§ **About this task**:
Using "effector" as the search string, find the matching lines below and copy them.

########################################

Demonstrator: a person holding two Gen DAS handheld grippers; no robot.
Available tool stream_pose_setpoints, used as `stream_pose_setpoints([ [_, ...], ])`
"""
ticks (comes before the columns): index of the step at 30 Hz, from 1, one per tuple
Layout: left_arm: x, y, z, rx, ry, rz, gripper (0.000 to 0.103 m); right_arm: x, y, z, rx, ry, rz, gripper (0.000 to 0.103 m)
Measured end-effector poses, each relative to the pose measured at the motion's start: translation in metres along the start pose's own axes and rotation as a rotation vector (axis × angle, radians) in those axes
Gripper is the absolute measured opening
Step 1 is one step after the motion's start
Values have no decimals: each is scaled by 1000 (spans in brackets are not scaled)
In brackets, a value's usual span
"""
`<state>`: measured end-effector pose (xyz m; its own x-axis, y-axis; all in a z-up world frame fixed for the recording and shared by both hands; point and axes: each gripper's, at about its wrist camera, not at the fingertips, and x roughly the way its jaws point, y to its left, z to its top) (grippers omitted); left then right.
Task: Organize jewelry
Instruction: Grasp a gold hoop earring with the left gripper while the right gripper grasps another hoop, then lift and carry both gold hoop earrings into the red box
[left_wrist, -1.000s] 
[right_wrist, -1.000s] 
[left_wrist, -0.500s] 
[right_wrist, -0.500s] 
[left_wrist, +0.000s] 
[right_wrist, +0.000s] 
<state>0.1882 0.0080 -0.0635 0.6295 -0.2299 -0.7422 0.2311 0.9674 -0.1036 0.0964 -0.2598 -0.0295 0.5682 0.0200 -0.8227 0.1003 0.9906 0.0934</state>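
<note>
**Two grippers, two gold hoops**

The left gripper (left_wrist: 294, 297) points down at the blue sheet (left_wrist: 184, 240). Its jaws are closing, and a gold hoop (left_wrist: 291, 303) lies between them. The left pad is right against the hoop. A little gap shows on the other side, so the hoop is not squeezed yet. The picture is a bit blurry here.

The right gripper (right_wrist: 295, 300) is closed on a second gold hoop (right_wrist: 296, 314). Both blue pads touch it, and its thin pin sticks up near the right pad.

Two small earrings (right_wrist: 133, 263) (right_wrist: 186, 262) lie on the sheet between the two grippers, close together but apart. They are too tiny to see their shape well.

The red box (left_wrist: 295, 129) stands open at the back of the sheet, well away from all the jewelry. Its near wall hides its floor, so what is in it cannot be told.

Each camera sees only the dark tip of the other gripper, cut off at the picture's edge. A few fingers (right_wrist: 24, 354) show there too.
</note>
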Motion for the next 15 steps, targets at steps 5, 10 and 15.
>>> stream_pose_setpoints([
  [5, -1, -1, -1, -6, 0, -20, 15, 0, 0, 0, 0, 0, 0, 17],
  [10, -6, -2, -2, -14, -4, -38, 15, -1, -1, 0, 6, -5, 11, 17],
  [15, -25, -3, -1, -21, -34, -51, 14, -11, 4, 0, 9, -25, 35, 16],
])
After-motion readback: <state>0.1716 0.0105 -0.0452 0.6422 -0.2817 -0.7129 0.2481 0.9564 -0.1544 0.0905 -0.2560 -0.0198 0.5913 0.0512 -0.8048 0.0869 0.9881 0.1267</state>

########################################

§ **Solution to this problem**:
Measured end-effector poses, each relative to the pose measured at the motion's start: translation in metres along the start pose's own axes and rotation as a rotation vector (axis × angle, radians) in those axes
`<state>`: measured end-effector pose (xyz m; its own x-axis, y-axis; all in a z-up world frame fixed for the recording and shared by both hands; point and axes: each gripper's, at about its wrist camera, not at the fingertips, and x roughly the way its jaws point, y to its left, z to its top) (grippers omitted); left then right.

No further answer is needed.